Há uns dias apanhei um autocarro que faz toda a marginal, desde a praia de Matosinhos até à foz do Douro, e termina perto da Ribeira. Estava uma manhã leve, clara e amena, como não se vê muito no Porto. O céu era de um azul intenso e cheirava ainda a Verão. Mal entrei no autocarro, um inesperado cheiro a peixe atingiu-me de tal maneira que ainda considerei abandonar o transporte, mas já estava atrasada demais para o fazer. Sentir logo de manhãzinha o odor do peixe cru e fresco não é propriamente uma das minhas coisas favoritas. Como não havia lugares sentados, fui obrigada a avançar para a parte mais recuada, e pude ver a causa de este transporte público cheirar como uma peixaria.
Na parte central do autocarro estavam pousadas duas enormes cestas repletas de peixe. Cestas de vime, à antiga, resguardadas por panos alvos e debroados, feitos à mão. Cada uma das cestas levava imensos peixes diferentes, e deveria pesar uma boa vintena de quilos. Quem as levava eram duas senhoras idosas, peixeiras de Matosinhos. Uma teria já passado seguramente dos seus sessenta anos, a outra aparentava ter mais de setenta. A minha reacção, após me passar a irritação criada pelo cheiro desagradável, foi ficar a olhar para as duas idosas que conversavam animadamente, frescas e alegres como dois pardais no raiar do dia. No meio de tanta gente calada, sisuda, incapaz de cumprimentar ou falar para o vizinho do banco do lado, ver aquela parelha a conversar e a rir como se estivessem numa festa popular, fez-me sorrir sinceramente, e pensar. Como seria possível ter aquela força? Eram duas velhinhas pequenitas que estavam à minha frente. Os seus cabelos eram um desalinho de cãs, as roupas pobres e humildes. As mãos eram secas e fortes como as de um homem, e as pernas já deformadas pelos esforços da vida. Os seus rostos estavam indelevelmente marcados pelos muitos anos das suas profissões, pelos desgostos, pelas perdas, pelas lágrimas e pelo sol. Mas também havia marcas de alegria naquelas rugas, e os olhos da mais velha brilhavam enquanto contava à outra um apuro que o seu filho havia passado no mar uns dias antes.

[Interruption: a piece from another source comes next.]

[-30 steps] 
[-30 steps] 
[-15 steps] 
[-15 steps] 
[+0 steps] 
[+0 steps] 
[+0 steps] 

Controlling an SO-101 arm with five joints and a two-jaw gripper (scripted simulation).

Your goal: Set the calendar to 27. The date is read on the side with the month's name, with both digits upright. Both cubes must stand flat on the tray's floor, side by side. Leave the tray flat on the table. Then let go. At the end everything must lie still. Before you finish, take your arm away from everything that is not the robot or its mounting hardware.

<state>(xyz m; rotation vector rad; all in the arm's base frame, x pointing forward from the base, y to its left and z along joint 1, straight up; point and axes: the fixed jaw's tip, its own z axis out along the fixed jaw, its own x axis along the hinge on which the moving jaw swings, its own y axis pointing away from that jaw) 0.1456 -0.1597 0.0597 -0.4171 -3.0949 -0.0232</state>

E às vezes, entre algumas enxurradas de palavrões, tinham umas expressões de tal modo castiças que não conseguia evitar uma gargalhada semi-abafada. Como alguém um dia disse, era a música masculina das palavras sem vileza, tão típica do Porto. E como gosto das falas esguias e cortantes das peixeiras desta cidade quando, estupendas, dizem ditongos que nenhum linguista romântico conseguirá alguma vez explicar.
Perto da Foz velha deram sinal de saída e, perante o olhar incrédulo de toda gente, motorista incluído, arrastaram as cestas de vime para junto da porta e puseram-nas à cabeça, sobre uns lenços. Agradeceram ao motorista por ter esperado o tempo suficiente e abalaram, rindo das expressões admiradas das pessoas que as olhavam. Como se estas nem imaginassem a força que tinham e o que já haviam passado estas mulheres. Mulheres que são mães, avós, companheiras ou viúvas, e me deixaram surpresa e emocionada por, no meio de vidas certamente tão humildes e difíceis, na velhice, conseguirem mostrar uma atitude que a maior parte de nós não é capaz.